╭─ EXERCISE INPUT

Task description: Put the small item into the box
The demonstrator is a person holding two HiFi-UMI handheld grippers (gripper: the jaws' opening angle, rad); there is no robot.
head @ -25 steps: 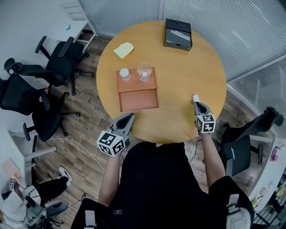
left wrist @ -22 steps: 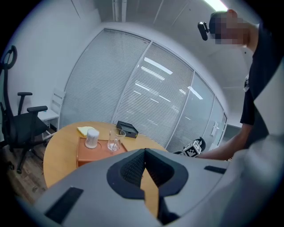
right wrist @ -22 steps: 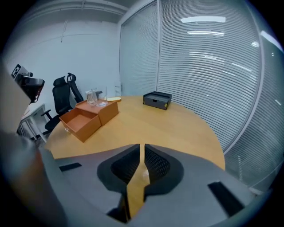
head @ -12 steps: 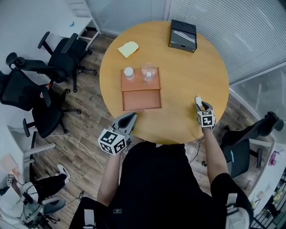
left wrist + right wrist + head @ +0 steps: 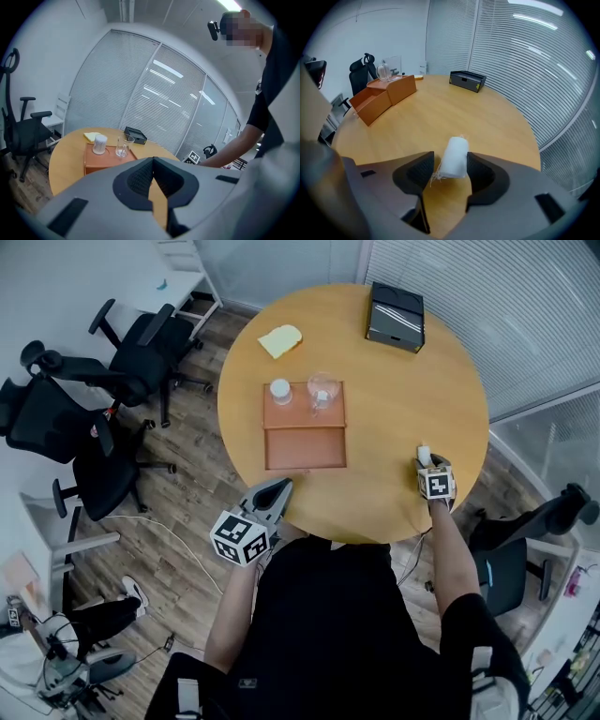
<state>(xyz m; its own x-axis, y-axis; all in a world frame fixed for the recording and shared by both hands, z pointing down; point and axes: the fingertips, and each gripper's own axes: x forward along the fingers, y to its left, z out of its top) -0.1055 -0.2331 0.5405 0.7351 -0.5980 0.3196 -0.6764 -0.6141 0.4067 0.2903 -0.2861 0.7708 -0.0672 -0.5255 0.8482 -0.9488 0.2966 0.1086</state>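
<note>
- Right now my right tool (image 5: pixel 450 161) is tipped steeply down at the counter (image 5: pixel 394 399). Its jaws have just been opening and stand wide apart.
- Between them lies the small white roll (image 5: pixel 454 157), flat on the wood. It looks to sit closer to the right-hand jaw than to the left one, and I judge that neither pad presses on it.
- Its long axis runs almost along the line my tool points, away from me and leaning a little to the right. The jaws therefore face its two long sides, and a frayed end with loose threads points back toward me.
- From my head view the roll sits near the counter's right edge, just beyond the right tool's tip.
- My left tool (image 5: pixel 152 161) has its jaws together with nothing between them, and it hangs level at the counter's near edge.
- The box (image 5: pixel 305 448) is the orange-brown one well off to the left of the roll, with its open compartment toward me.
- Its far half carries a white capped pot (image 5: pixel 280 390) and a glass (image 5: pixel 322 390).
- As I judge it, the right hand is the one at the roll, while the left hand is far nearer the box.
- So the coming move is a close across the roll's short width, then a carry left and slightly away into the open compartment.
</note>
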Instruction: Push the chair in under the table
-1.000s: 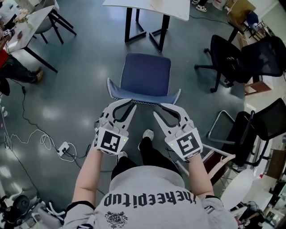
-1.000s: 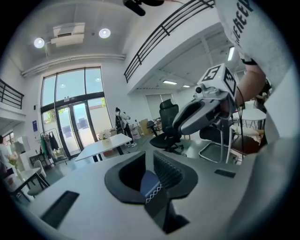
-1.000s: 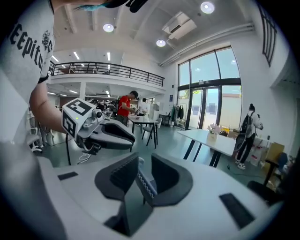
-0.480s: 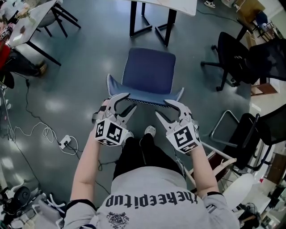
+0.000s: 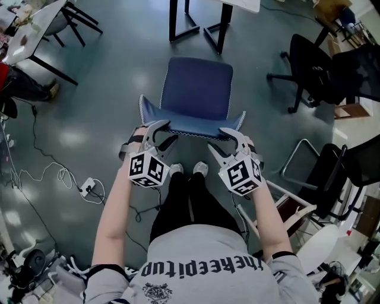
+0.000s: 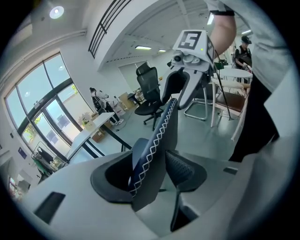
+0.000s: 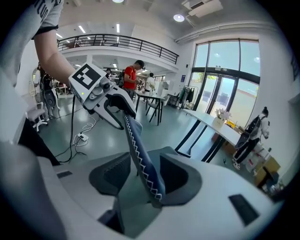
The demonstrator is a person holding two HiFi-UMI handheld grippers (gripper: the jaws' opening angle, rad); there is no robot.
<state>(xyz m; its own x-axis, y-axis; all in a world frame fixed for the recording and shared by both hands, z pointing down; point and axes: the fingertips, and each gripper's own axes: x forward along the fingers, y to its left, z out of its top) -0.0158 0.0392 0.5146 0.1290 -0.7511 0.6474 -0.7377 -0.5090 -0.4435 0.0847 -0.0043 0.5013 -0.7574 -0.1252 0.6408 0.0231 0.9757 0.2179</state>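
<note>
Grey floor (image 5: 107,89), "thekeepitup" shirt (image 5: 202,279); left claw (image 5: 166,132), right claw (image 5: 218,140) just opened astride chair (image 5: 196,89).

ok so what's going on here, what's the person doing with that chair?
A person stands behind the blue chair with a claw tool in each hand. The left claw and the right claw each straddle the top edge of the backrest, one near each corner. Both sets of jaws have just been opening and stand wide, with the backrest between them but not clamped. The chair sits short of the table, its seat not yet under it.
</note>
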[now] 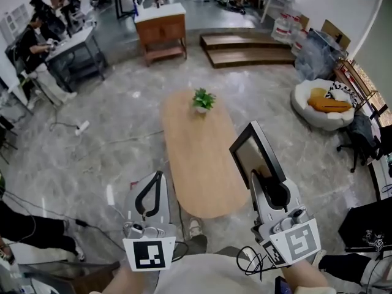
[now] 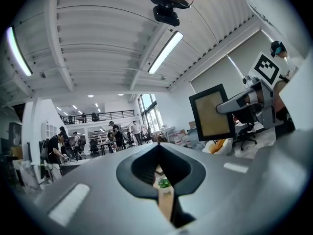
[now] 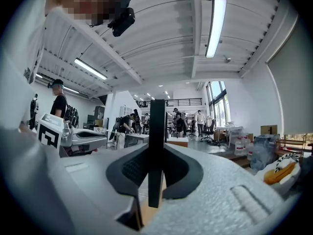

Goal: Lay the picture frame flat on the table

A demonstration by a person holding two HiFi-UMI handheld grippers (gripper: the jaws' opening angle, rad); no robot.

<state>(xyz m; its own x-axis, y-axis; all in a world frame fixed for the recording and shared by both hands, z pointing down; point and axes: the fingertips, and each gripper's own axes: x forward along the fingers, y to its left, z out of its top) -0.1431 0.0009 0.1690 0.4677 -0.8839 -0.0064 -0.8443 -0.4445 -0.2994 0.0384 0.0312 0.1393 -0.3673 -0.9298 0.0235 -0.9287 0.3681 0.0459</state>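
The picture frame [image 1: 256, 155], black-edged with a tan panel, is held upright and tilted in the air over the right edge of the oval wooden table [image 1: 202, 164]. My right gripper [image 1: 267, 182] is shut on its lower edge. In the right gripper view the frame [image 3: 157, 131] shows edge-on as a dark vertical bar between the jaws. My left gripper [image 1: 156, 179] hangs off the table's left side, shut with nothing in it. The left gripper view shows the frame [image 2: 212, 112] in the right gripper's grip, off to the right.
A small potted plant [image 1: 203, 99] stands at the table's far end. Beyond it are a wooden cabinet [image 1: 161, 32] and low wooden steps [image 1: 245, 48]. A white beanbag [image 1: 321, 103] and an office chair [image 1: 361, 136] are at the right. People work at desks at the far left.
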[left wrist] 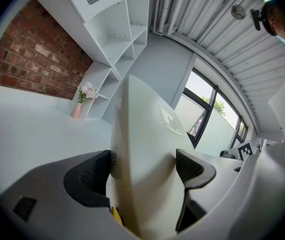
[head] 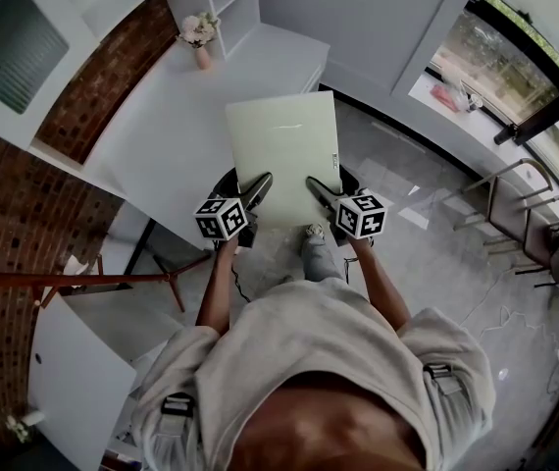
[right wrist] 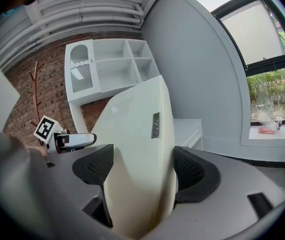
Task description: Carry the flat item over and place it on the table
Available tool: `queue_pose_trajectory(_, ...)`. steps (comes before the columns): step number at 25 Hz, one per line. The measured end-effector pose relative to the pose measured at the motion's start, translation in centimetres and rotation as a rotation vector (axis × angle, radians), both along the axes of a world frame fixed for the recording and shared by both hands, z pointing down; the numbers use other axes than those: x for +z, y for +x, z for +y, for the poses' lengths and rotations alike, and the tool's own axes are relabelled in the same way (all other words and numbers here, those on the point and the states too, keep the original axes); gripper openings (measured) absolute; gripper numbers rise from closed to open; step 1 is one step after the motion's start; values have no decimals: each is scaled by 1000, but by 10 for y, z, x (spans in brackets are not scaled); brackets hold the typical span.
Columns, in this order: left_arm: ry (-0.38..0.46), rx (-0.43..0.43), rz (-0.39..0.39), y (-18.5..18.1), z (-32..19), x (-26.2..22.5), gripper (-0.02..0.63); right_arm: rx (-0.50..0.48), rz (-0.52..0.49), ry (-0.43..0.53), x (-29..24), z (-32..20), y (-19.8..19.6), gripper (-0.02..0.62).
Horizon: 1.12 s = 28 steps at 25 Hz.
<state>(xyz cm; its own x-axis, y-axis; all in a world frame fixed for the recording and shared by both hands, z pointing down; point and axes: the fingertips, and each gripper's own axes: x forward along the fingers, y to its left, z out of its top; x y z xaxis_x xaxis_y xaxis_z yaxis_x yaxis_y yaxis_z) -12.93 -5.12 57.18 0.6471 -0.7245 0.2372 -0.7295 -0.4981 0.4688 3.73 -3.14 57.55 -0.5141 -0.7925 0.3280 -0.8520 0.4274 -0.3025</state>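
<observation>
White table (head: 177,126) along the brick wall (head: 5,234), far left. Head view: we hold the pale flat panel (head: 284,150) aloft by its near edge, left gripper (head: 257,190) and right gripper (head: 319,190) both on it. Left gripper view: jaws pinch the panel; flower vase (left wrist: 77,108) far left. Right gripper view: jaws pinch the panel; white shelves (right wrist: 113,66) behind.

1. Daylight from the window (head: 500,62) at the right lights the room evenly; shadows are soft.
2. The white desk (head: 181,116) looks slightly washed out.
3. The flat panel (left wrist: 147,149) carries a faint window reflection.
4. Strong fisheye bending and dark rounded corners mark both gripper views.
</observation>
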Motion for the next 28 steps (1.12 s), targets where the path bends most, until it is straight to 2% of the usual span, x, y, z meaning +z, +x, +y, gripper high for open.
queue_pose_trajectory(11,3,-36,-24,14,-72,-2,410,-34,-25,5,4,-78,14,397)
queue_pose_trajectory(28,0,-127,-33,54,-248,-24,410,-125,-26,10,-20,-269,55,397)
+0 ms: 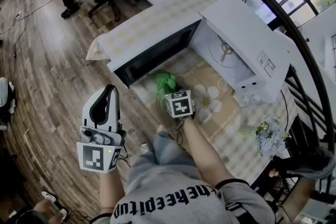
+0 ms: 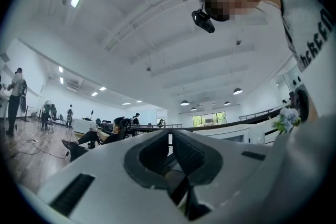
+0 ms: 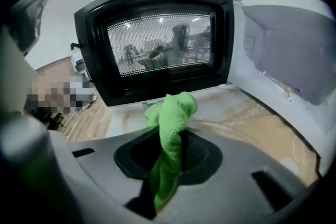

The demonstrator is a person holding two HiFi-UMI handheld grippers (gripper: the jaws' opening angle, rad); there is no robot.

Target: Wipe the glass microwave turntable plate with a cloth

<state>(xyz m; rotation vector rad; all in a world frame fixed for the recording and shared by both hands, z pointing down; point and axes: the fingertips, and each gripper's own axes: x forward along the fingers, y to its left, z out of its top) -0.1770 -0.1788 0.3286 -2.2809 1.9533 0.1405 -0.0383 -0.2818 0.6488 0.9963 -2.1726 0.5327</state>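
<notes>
The left gripper is held off the table, over the floor and pointed up into the room. Its fingers are pressed nearly together with nothing between them, so it is judged idle for now. To its right, the black-windowed door of the microwave is swung fully open. In front of the door, the green cloth is pinched between the fingers of the right gripper, with its bunched end standing clear above them.

A faint curved rim on the tablecloth, just beside the cloth, is taken to be the glass plate, though this is not certain. Wiping is judged not yet begun. The next move calls for the cloth to be lowered flat onto the glass and swept round.

In the microwave cavity, a ring and a central hub are seen. Whether glass lies over them cannot be told.
</notes>
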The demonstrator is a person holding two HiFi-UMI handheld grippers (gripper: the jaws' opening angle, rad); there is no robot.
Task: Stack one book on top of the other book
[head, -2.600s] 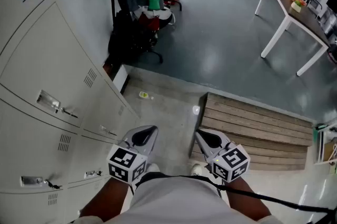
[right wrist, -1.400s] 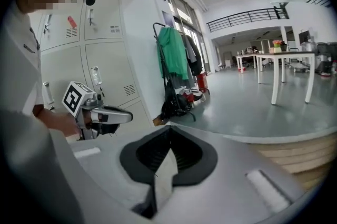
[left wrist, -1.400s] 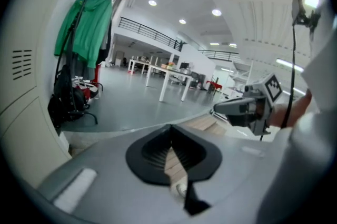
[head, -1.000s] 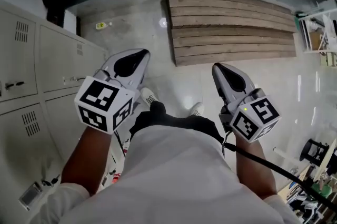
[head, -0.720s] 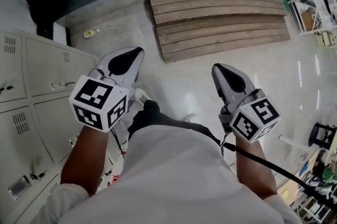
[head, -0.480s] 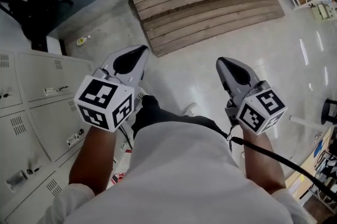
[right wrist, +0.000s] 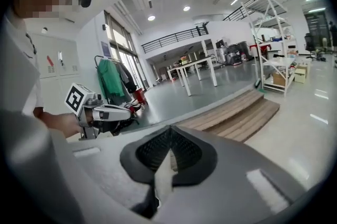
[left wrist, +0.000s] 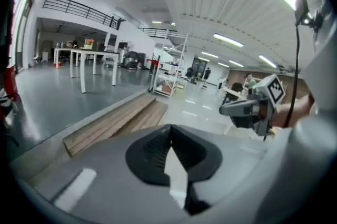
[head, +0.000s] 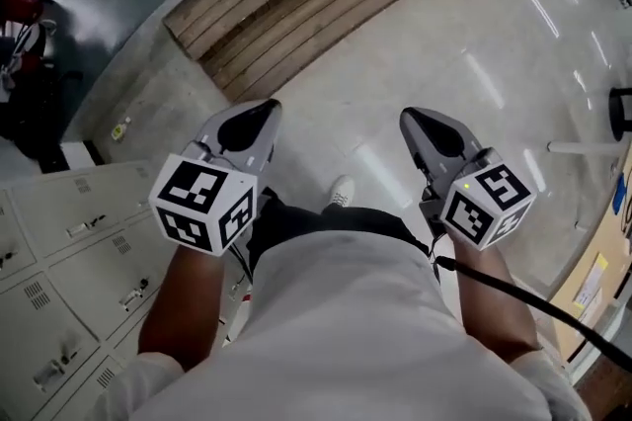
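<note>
The person stands on a glossy pale floor [head: 474, 63], between a bank of pale grey metal lockers [head: 59, 241] and a low slatted wooden platform [head: 296, 4], with both tongs held out in front of the body. The left gripper [head: 259, 109], grey with a black-and-white marker cube, has its jaws pressed together on nothing. The right gripper [head: 415, 119] is likewise closed and empty. I'd guess they are shut simply for carrying. Neither book shows in any view, so stacking hasn't begun; the books must be reached first.
</note>
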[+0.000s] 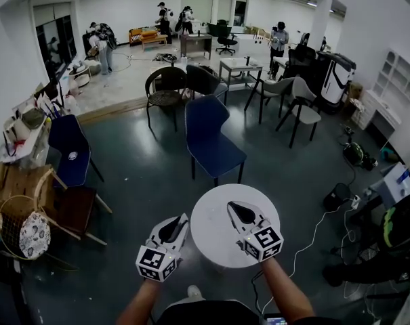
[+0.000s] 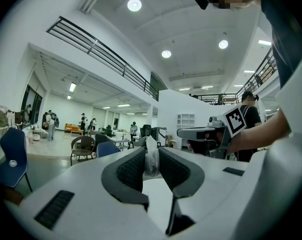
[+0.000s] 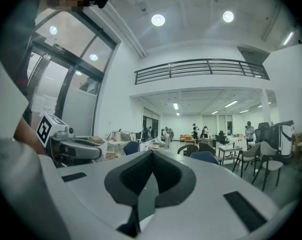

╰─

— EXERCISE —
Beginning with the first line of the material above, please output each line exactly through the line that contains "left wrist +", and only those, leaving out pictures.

— ANSWER SECTION —
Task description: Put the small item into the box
The demonstrator is a person holding two HiFi-UMI handheld grippers (gripper: the jaws' opening angle, rad); there is no robot.
head @ -25 steps: 
left wrist @ -22 steps: 
right wrist @ -22 steps: 
head @ -12 steps: 
left wrist + right wrist + head @ +0 steps: 

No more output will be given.